365 días de la “Querella Bárcenas”

Un balance de lo conseguido durante este año

Cuando se cumple un año de la presentación de la conocida como “Querella Bárcenas”, las cinco organizaciones querellantes hacen un balance muy positivo de lo conseguido hasta ahora. Y ello a pesar de la poca colaboración e incluso trabas por parte de instancias que deberían ser aliadas en el esclarecimiento de la verdad, como es el caso de la Fiscalía.

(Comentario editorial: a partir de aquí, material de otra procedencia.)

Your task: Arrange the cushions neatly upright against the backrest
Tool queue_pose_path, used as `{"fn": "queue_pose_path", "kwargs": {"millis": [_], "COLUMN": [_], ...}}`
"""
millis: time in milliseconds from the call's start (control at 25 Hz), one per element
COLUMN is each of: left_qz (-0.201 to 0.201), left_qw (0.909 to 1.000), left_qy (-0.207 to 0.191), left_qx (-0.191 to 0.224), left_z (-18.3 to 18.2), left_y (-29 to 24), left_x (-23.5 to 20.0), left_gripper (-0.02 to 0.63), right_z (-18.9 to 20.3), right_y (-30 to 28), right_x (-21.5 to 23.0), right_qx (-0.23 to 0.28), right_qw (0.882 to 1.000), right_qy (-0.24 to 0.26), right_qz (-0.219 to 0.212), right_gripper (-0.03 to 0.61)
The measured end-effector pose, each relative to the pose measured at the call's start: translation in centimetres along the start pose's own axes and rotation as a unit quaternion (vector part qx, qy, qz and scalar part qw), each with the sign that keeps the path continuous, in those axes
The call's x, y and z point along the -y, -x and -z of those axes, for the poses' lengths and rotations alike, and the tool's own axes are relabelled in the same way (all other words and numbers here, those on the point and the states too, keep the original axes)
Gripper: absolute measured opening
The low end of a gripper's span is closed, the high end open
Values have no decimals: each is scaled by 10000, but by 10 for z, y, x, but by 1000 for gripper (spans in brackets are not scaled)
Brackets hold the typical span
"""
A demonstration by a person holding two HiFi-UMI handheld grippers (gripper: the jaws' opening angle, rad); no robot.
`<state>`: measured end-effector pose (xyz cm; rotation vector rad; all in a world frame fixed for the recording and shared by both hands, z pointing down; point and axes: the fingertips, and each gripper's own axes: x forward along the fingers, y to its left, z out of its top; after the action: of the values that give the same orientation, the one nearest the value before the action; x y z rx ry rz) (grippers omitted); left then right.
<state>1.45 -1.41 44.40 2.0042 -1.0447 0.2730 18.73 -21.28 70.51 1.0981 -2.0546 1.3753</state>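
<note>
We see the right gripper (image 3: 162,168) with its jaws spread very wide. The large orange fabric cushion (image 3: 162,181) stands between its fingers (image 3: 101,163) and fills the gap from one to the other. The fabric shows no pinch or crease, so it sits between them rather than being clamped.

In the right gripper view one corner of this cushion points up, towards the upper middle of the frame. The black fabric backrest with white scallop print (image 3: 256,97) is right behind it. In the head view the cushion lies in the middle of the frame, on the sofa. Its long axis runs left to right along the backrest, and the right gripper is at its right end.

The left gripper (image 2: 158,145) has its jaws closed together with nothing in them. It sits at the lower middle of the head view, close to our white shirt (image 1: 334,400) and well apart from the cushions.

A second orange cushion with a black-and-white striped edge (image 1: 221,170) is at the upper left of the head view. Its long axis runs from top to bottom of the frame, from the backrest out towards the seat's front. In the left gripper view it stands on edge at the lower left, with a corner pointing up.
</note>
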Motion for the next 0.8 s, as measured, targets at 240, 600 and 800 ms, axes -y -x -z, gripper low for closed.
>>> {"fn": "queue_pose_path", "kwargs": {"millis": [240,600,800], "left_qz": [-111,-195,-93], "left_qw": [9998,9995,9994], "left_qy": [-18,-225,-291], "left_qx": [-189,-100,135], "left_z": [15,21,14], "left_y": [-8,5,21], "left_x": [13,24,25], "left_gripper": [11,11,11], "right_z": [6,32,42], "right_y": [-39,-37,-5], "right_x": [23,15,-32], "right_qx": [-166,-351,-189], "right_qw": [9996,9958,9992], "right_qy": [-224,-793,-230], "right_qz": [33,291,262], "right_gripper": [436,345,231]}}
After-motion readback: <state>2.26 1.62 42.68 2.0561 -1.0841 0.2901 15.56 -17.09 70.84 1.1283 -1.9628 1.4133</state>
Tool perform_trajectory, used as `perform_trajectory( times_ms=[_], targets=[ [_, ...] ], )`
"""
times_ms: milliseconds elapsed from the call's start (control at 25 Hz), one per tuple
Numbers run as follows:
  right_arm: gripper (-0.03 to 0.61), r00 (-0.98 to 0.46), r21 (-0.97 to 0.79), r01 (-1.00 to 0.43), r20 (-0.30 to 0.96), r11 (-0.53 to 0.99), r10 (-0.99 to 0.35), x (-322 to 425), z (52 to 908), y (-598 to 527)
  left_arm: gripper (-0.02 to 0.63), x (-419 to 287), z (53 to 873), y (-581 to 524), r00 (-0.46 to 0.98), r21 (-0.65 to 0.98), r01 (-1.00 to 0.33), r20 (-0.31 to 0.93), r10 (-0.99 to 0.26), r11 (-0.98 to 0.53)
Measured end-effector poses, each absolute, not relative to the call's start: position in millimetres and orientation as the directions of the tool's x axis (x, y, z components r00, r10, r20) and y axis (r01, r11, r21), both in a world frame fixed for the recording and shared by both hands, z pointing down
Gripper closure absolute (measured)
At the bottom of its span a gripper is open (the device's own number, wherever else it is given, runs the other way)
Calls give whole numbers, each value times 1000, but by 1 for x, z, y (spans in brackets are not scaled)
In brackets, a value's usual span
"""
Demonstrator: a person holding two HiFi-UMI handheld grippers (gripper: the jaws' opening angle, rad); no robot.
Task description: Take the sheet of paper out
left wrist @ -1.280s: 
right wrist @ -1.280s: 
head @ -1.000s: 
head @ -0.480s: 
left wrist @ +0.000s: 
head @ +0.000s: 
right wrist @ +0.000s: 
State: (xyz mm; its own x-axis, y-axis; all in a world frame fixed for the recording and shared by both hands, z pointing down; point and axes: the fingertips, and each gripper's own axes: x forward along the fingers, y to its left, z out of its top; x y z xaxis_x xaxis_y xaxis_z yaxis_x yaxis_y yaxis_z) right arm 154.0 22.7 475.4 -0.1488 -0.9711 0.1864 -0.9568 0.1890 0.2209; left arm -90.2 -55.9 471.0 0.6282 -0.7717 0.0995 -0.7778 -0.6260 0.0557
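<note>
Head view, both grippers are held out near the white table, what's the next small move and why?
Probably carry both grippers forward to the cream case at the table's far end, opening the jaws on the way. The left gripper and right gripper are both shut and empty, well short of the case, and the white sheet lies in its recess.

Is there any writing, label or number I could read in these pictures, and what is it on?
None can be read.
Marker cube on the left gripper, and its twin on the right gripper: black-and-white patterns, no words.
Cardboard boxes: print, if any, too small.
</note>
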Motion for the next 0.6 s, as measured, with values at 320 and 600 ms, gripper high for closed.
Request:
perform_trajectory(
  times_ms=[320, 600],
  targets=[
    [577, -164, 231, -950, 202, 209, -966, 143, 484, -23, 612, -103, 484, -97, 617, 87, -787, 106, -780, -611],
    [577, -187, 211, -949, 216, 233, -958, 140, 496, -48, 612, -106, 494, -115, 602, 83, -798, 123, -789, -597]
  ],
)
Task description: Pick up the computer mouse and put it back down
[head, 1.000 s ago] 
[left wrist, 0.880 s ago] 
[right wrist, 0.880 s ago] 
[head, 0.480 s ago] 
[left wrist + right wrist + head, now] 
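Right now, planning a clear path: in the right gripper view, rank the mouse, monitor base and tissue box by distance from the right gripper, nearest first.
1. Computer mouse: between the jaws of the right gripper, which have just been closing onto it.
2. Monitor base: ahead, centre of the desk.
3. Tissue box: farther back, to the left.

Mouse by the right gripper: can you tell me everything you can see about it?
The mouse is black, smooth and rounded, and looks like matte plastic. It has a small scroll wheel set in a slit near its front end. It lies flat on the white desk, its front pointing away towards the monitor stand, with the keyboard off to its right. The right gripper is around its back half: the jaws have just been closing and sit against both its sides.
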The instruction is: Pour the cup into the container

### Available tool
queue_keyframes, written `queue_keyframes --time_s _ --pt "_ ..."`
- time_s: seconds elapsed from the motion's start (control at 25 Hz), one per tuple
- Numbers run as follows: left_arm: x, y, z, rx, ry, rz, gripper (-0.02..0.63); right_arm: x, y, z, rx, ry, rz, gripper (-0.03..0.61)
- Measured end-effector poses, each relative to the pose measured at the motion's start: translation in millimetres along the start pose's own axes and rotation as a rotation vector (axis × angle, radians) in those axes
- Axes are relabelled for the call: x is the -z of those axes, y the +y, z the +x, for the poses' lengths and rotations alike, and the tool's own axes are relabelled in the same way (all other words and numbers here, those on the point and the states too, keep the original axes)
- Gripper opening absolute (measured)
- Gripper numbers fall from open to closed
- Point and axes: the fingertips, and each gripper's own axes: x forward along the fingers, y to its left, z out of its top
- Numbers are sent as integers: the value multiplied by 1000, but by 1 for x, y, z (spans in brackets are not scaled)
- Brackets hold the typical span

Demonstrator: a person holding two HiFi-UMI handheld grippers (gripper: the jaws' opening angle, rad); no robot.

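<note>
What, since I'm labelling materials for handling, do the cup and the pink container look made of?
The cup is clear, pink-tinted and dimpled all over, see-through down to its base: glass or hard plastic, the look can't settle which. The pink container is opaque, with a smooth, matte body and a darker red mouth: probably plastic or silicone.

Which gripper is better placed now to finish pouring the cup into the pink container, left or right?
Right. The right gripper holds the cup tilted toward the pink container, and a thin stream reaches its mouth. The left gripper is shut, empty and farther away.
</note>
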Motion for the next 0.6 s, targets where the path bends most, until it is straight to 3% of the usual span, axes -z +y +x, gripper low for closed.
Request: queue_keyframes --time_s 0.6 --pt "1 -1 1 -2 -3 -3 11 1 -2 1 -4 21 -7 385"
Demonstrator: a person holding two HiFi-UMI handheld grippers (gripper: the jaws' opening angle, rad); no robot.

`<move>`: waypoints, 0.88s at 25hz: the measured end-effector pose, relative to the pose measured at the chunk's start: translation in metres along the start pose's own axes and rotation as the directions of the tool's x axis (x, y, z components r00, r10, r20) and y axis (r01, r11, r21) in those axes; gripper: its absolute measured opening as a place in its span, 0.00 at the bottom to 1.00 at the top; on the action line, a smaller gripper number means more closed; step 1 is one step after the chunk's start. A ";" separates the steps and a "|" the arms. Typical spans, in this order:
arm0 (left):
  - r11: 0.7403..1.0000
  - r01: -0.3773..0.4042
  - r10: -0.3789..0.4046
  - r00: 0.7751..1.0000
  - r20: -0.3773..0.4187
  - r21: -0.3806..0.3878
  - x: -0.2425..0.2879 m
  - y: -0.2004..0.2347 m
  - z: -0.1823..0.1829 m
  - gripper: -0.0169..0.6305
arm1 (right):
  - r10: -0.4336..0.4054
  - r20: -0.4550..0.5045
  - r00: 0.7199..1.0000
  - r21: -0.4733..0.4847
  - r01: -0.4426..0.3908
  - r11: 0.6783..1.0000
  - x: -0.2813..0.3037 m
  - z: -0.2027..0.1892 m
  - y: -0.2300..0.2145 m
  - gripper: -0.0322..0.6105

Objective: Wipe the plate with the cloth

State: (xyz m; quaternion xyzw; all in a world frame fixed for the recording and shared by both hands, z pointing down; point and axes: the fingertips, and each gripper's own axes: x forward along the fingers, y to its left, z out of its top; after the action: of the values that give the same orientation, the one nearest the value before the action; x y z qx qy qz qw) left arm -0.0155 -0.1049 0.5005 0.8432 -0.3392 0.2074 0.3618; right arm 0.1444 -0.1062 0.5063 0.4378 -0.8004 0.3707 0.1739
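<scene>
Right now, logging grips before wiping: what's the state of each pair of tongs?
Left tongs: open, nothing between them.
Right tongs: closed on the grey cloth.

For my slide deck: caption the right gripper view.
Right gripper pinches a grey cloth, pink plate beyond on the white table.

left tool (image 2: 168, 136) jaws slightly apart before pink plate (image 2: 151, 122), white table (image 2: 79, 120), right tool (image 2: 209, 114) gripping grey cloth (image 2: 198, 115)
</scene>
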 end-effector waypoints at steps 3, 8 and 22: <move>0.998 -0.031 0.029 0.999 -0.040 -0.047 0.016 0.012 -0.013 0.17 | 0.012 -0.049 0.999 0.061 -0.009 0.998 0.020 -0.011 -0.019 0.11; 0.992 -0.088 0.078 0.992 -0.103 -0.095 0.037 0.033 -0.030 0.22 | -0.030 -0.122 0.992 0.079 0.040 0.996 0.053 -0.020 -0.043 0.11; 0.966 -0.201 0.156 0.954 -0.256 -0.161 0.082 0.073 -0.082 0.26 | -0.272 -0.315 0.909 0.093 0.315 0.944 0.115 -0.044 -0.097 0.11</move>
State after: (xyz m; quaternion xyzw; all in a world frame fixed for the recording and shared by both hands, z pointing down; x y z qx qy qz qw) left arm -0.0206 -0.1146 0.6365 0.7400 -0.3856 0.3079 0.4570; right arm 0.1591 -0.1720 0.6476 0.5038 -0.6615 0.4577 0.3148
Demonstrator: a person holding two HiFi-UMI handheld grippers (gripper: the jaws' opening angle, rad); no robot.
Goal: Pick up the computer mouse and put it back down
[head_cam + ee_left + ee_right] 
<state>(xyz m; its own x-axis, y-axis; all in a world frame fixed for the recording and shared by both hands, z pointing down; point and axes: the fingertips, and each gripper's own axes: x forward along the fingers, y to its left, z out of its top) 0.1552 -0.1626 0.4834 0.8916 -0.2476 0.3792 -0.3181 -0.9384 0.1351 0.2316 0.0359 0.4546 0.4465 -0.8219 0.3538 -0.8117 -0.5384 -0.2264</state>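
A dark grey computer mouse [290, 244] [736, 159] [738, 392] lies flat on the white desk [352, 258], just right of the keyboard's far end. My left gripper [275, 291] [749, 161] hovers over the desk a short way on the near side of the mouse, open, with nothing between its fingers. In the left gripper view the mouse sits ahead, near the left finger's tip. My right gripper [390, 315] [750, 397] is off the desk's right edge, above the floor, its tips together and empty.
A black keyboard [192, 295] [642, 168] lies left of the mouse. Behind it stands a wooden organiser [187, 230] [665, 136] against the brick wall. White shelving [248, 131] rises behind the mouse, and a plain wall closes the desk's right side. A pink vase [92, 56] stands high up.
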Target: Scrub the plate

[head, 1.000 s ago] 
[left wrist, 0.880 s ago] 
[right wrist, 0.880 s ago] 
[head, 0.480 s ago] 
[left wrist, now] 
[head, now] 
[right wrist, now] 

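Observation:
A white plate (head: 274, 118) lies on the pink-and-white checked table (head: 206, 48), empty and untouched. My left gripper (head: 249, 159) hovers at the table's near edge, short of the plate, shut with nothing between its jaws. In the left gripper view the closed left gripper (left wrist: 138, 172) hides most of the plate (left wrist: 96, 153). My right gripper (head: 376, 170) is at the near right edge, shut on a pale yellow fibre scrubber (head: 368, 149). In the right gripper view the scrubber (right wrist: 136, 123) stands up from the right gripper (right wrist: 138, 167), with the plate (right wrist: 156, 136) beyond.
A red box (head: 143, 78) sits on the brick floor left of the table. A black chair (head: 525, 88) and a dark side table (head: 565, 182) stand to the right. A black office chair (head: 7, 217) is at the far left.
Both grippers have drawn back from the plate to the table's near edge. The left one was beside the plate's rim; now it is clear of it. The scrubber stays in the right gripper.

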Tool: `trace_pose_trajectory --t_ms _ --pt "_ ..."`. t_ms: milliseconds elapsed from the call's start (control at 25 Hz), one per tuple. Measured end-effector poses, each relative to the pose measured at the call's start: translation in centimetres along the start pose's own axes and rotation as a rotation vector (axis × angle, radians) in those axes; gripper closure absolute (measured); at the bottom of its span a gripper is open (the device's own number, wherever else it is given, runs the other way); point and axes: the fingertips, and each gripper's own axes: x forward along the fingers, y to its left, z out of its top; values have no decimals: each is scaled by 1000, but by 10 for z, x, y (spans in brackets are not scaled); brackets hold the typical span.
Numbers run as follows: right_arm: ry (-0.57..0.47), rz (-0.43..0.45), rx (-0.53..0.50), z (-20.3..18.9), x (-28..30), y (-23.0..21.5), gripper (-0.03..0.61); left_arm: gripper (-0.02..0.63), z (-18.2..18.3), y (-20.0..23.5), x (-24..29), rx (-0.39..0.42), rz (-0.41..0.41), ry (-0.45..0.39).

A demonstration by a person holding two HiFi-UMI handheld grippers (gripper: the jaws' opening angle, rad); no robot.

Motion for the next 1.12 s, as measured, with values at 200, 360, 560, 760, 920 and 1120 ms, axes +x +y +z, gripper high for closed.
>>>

Hace un año que se presentó ante la Audiencia Nacional una querella criminal contra varios responsables del Partido Popular y presidentes de grandes empresas constructoras por las implicaciones penales que se desprendían de los llamados “papeles de Bárcenas”, publicados un mes antes. Como es sabido, la querella se interpuso por cinco organizaciones – Asociación Libre de Abogados, Asociación Justicia y Sociedad, Ecologistas en Acción, Federación de Los Verdes e Izquierda Unida– a la que se quisieron sumar otras, como CGT, algo que no fue permitido por el juez.

Con su admisión a trámite casi inmediata se cumplió el principal fin de la querella: evitar que siguieran prescribiendo los delitos que se deducían de los manuscritos del extesorero del PP. El 28 de febrero de 2013 se paraba, pues, el reloj de la prescripción de los presuntos cohechos, tráficos de influencias, prevaricaciones y otros delitos que poco a poco se van sustanciando a medida que avanzan las diligencias.

La presunta motivación para estas actuaciones ilícitas era, por parte de los constructores, la concesión de jugosos contratos de obras públicas –que han convertido a este país en récord mundial de infraestructuras de transporte infrautilizadas–, al tiempo que permitía toda una trama de sobresueldos y pagos en B en el Partido Popular.

Durante este año de proceso, las organizaciones querellantes quieren destacar el escaso interés mostrado por la Fiscalía para investigar lo ocurrido, así como los obstáculos levantados desde determinados sectores judiciales y gubernamentales tratando de evitar el progreso de la investigación. Y sin olvidar las misteriosas desapariciones de agendas y de registros de ingresos en la sede madrileña del PP o el formateado y desaparición de discos duros.

Pero a pesar de estas dificultades, como acusación popular hemos solicitado más de un centenar de diligencias de prueba, interrogado a decenas de testigos e imputados, solicitado gran cantidad de informes periciales y policiales así como documentación a empresas constructoras e instituciones públicas. Todo ello ha empujado a que Bárcenas ingresara en prisión y ya ha permitido acreditar casi 60 apuntes de sus papeles, además de conseguir que el número de imputados, en su mayor parte constructores, supere los 25.

Para las cinco organizaciones querellantes, todas las noticias que se van conociendo –cuentas en Suiza de constructores y políticos, puertas giratorias– nos indican que lo que se investiga en este proceso tiene mucho que ver con nuestra vida cotidiana. Confirma lo que ya sospechábamos: que los recortes que ahora se aplican sobre los sectores más desfavorecidos de la sociedad tienen su origen en el despilfarro de fondos públicos que ha permitido el enriquecimiento de unos pocos. Por ello esperemos que el trabajo de la Querella Bárcenas al menos consiga hacer pagar su responsabilidad a algunos de los culpables de esta injusta situación.